The only way to distinguish hemp from marijuana is to test its THC content just before harvest.

The market for cannabidiol - a compound known as CBD found in both hemp and marijuana - is predicted to be worth $22 billion by 2022, Linegar said.

Hemp grown for CBD is grossing $60,000 an acre in Oregon, compared with an average of just less than $10,000 an acre for wine grapes in Sonoma County’s 2017 crop report, Linegar said in an interview.

But a critical drawback to hemp farming is that pollen from male plants can potentially spoil the CBD content in the flower of female plants, he said. People growing hemp for CBD raise only female plants to prevent cross-pollination.

Despite that concern, Linegar said hemp cultivation is “a very viable option for Sonoma County,” adding that his office gets several calls a day from people interested in planting it.

“Part of our mission is to protect and preserve agriculture,” he said.

The 2,000-member Sonoma County Farm Bureau said in a letter to the supervisors it was “adamantly opposed” to the moratorium, noting the 2018 federal farm bill authorized hemp cultivation.
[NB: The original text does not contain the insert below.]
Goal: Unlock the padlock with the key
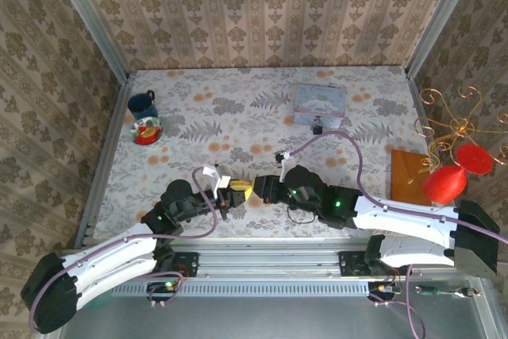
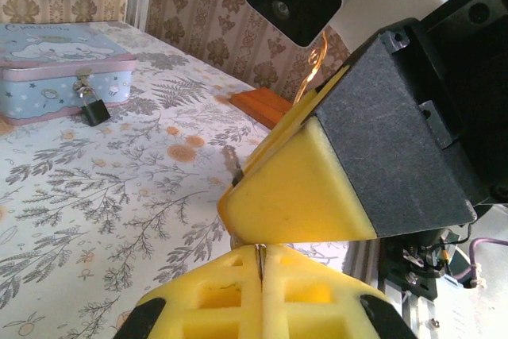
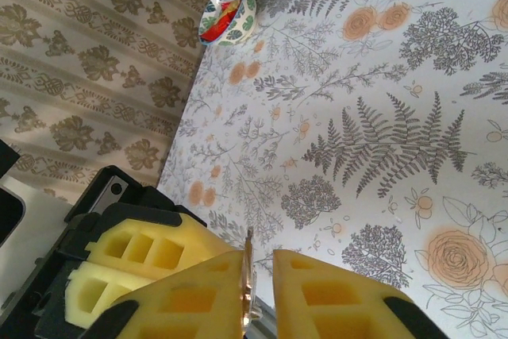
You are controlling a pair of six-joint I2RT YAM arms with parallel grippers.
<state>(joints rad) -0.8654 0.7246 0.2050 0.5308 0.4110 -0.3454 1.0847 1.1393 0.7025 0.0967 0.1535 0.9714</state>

Hemp “may be what keeps some of our longtime food-producing farmers in business” by adding a highly profitable crop to support lower-priced commodities such as vegetable and milk, said the letter signed by Jeff Carlton, the Farm Bureau president.

Given approval of a moratorium, Carlton said he hoped the organization could be involved in drafting any county regulations on hemp.

Alexa Wall, chairwoman of the Sonoma County Growers Alliance, said the group representing local cannabis cultivators had taken no position on the hemp ban.

“We have to talk about it,” she said in an interview, noting some members are interested in growing hemp and others are not.

“Cross-pollination is absolutely the biggest concern for us,” she said.

Linegar sees little prospect for cultivation of male hemp plants in Sonoma County because of the high cost of land and the far higher return on producing CBD compared with hemp growth for seed or fiber.

Male and female hemp gardens could be kept far enough apart to minimize cross-pollination, or cultivation of females for CBD could be done indoors.

“It is doable,” Linegar said. “These uses could coexist,” he said.